Exercise details — Look for the word "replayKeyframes" in the material below, then report each line where it occurs.

Records section start

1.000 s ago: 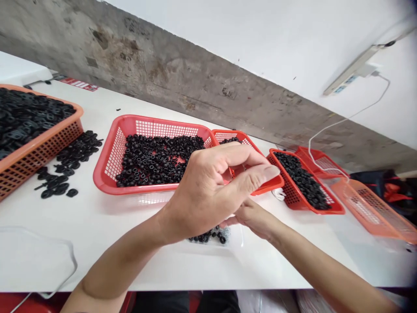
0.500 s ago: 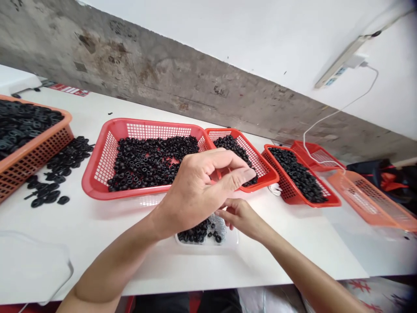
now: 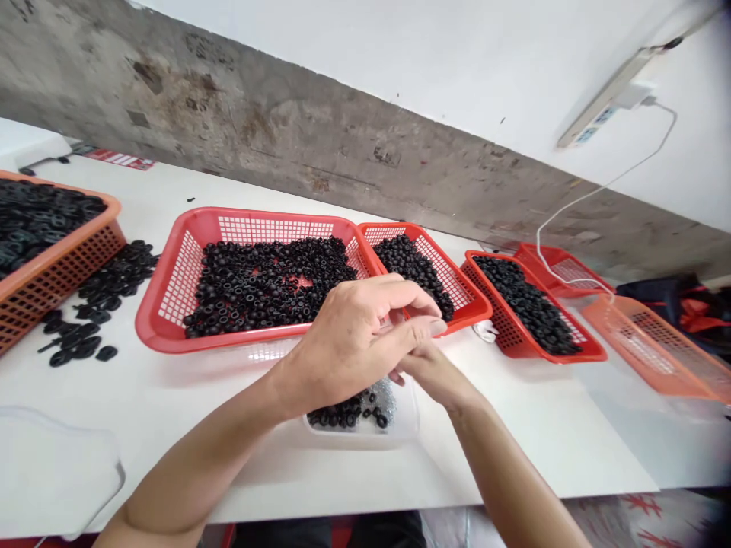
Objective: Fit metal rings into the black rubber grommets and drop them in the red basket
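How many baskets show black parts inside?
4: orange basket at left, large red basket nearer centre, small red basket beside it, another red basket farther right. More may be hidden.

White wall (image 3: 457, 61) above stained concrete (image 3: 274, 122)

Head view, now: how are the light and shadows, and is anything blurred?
In the head view, light is bright and soft, the white upper wall nearly featureless; in the head view, a faint shadow lies below the large red basket; in the head view, the left hand looks fairly sharp, while the far right edge darkens and smears, leaving the dark bundle there indistinct.
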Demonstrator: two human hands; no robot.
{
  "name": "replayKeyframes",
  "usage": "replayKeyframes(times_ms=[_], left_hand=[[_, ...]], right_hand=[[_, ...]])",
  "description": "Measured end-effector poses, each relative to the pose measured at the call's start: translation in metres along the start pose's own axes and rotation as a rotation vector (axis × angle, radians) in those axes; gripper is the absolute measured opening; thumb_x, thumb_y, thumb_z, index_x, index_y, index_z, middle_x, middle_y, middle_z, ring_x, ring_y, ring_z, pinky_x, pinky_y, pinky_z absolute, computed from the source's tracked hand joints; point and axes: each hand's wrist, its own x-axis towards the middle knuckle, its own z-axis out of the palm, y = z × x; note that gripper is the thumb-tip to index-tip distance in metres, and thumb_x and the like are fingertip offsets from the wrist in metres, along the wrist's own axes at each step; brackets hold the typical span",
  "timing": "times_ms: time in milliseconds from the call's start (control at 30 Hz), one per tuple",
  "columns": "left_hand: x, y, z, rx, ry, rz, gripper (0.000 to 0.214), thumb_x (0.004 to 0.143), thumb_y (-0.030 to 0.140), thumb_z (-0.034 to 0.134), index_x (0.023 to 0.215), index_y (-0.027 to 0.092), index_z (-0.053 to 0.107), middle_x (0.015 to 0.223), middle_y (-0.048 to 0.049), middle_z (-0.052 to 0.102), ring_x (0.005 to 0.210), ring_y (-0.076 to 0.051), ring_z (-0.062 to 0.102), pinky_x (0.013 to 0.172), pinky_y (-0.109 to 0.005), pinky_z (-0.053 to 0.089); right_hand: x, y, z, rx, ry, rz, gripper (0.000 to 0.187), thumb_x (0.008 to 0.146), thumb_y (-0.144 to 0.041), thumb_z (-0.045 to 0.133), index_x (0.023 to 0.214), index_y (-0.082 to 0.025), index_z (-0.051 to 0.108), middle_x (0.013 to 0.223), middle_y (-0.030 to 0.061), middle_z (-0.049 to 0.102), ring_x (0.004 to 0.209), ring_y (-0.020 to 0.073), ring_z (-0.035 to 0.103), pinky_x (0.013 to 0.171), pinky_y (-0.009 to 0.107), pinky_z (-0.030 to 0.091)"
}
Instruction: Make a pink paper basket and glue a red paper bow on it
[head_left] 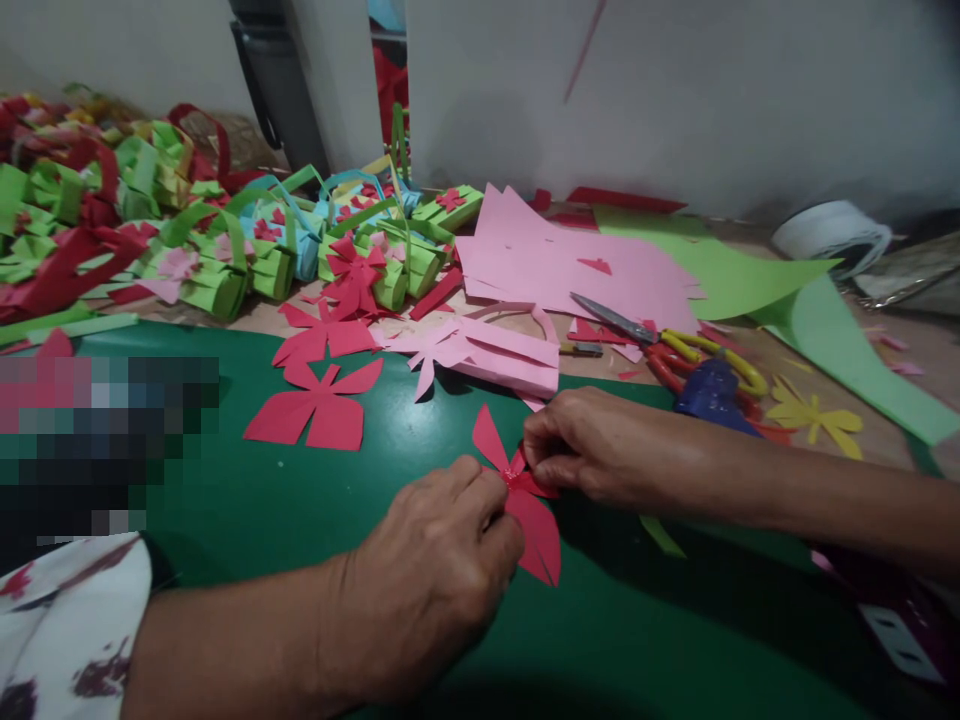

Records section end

Problem solution —
  "name": "replayKeyframes",
  "usage": "replayKeyframes(times_ms=[_], left_hand=[[_, ...]], right_hand=[[_, ...]])",

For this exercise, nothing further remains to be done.